Hydrolysis of PPi(III-V)-5′-AMP Using isoptopically Enriched H218O
An aqueous (1 mL) solution containing sodium pyrophosphite, Na2-PPi(III), (0.29 g, 1.5 mmol), 5‘-AMP (0.037 g, 0.1 mmol) and MgCl2 (0.02 g, 0.1 mmol), was adjusted to pH 7 by slow addition of solid NaOH. This solution was allowed to stand for 24 hrs at ambient temperature before analysis by 31P-NMR spectroscopy which reveals the following speciation by integration of peaks: unreacted 5’AMP: 21.5 %; 3′/2′-P(III)-5’AMP: 11.0 % & P(III)P(V)-5‘-AMP: 67.4% (The percentages here refer to only the products of 5’-AMP reaction referenced to total 5’-AMP present. The sum of these products is 5 % of total solution P with 13 % as Pi(III) and unreacted PPi(III) 82 %). This solution was transferred to a micro-distillation apparatus connected to a Schlenk line and the D2O removed under reduced pressure. Subsequently, the apparatus was filled with dry dinitrogen gas and H218O (1.0 g) added to the residues by syringe. After standing at room temperature for 6 days hydrolysis was found to be complete with the bulk PPi(III) hydrolyzing to Pi(III) and the P(III)P(V)-5′-AMP hydrolyzing back to 5′-AMP. The 3′/2′-P(III)-5’AMP products are relatively more resistant to hydrolysis. Additionally some hydrolysis of the phosphate ester linkage within 5′-AMP generated some Pi(V) which has reacted with PPi(III) to afford PPi(III-V). Excess H218O was removed under reduced pressure and replaced with D2O (1 mL) and the pH adjusted to 12 via slow addition of solid NaOH. Analysis of the Pi(III) resonances by 31P-NMR shows that 18O has been incorporated and with a Δδ value of 20 ppb which is consistent with isotopic incorporation.
Results and Discussion
The second model proposes that G1 and G2 react with PPi(III) to afford acylphosphonates, the key intermediate in PPi(III)-mediated G1 coupling. As both 5′-AMP (Bock et al. 1991) and acylphosphonates (Kluger et al. 1975) are known to bind, albeit relatively weakly, to Mg2+, binding of both at the same metal centre could facilitate effective phosphonylation of 5′-AMP. An example of this is the simple Spartan PM3 model in which a acetylphosphonate phosphonylates 5′-AMP at a Mg2+ centre (Fig. 5c). Whilst not directly comparable to the system reported here we have independent evidence for acylphosphonate formation upon dissolution of Pi(III) in Ac2O/AcOH solvent. Both experimental and more detailed computational studies to differentiate between these mechanistic possibilities are currently on-going in our laboratory.

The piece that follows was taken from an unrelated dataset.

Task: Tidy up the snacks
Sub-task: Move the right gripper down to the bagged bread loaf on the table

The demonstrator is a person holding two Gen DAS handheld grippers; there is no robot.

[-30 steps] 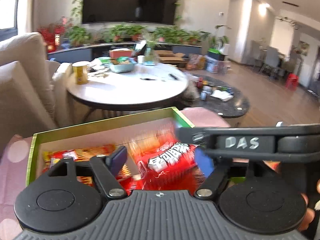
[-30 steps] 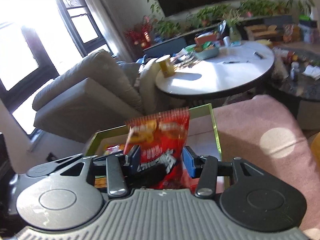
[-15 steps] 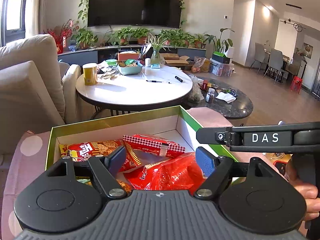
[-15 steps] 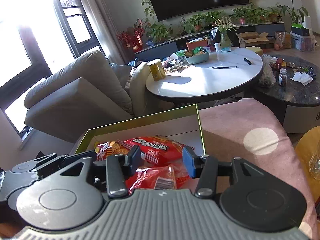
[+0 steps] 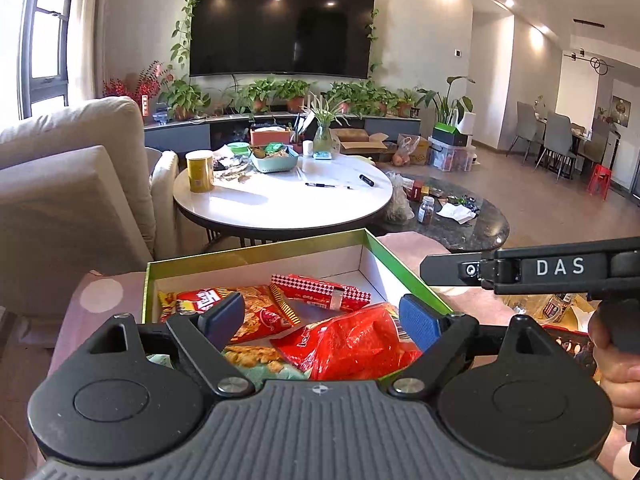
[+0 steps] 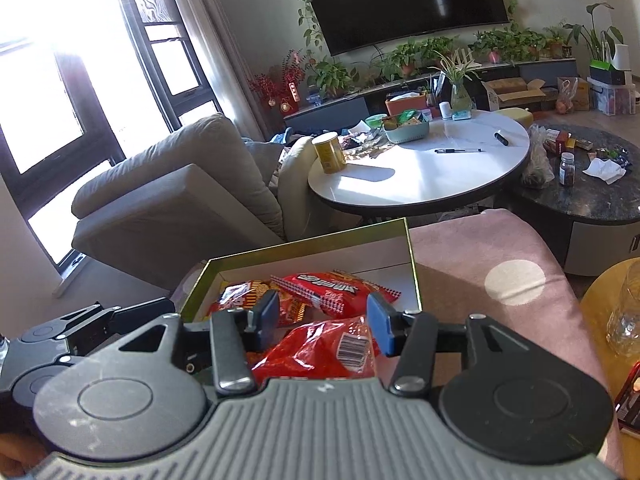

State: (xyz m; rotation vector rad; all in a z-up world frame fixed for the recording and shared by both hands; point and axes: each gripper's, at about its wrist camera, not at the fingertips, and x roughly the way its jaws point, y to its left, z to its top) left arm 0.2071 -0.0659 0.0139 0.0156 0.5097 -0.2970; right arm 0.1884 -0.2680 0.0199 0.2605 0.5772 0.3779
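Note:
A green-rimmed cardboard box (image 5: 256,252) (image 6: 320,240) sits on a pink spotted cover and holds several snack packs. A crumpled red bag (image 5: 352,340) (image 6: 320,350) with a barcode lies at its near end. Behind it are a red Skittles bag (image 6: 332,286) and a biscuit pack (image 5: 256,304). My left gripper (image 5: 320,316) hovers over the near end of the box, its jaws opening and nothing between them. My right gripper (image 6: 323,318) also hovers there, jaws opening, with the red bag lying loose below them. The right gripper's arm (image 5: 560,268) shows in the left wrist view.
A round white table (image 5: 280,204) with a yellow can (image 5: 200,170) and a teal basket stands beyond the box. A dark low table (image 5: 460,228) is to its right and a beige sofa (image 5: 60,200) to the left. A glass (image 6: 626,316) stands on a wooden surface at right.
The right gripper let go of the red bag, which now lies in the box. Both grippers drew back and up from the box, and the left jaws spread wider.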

The peaks due to the P(III) in PPi(III-V) have isotopomers but the peak due to Pi(V) does not appear to show any 18O incorporation (Fig. 6b). Close analysis of the 5′-AMP signal, in the 31P-NMR spectrum, after hydrolysis (Fig. 6c) reveals a larger (at δ 3.97) and smaller set (at δ 3.90; 3JPH = 4 Hz, 4JPH = 2 Hz) of what appears to be triplets of doublets (td). We believe that the difference between the sets of triplets of 70 ppb is too large to be explained as isotopomers of 5‘-AMP (which would indicate incorporation of three 18O-atoms) but that the larger td-pattern is due to unreacted 5’-AMP together with the 5′-Pi(V) nucleus of either 3′/2′-P(III)-5’AMP isomers and that the smaller td-pattern is the remaining 3′/2′-P(III)-5’AMP isomer (Fig. 6c).
Whilst we recognize that many of the concentration ranges and chemical environments used in this study likely map only poorly to early earth geological scenarios (Sleep 2010), much is now known about P-cycling within geological environments (Pasek and Block 2009). We believe this work demonstrates further that condensed P-oxyacids derived from Pi(III) have potential as primitive energy currency molecules. We find that P-transfer from PPi(III) to 5′-AMP appears to be markedly accelerated by divalent cations such as Mg2+ and Ca2+ and organic co-factors containing acyl-functionalities, scenarios reminiscent of those employed within contemporary biochemistry. The major product of this P-transfer process is the functionalized isohypophosphate, PPi(III-V)-5‘-AMP. In attempting to ascertain whether this condensed P-compound could be considered as an activated form of 5’-AMP, isotopic exchange studies reveal that hydrolysis of PPi(III-V)-5′-AMP via H218O takes place preferentially at the Pi(III) rather than Pi(V) terminus, arguing for a greater inherent reactivity at Pi(III). Further studies are continuing to better place some of the above chemistry within putative Hadean geological environments.
We thank the EPSRC (grant EP/F042558/1), the Leverhulme Trust (grant F07112AA) and the UK Space Agency (Aurora Fellowship to TPK, 2009-12) for financial support of this work. This work was also supported by COST Action TD 1308 ORIGINS (life-origins.com).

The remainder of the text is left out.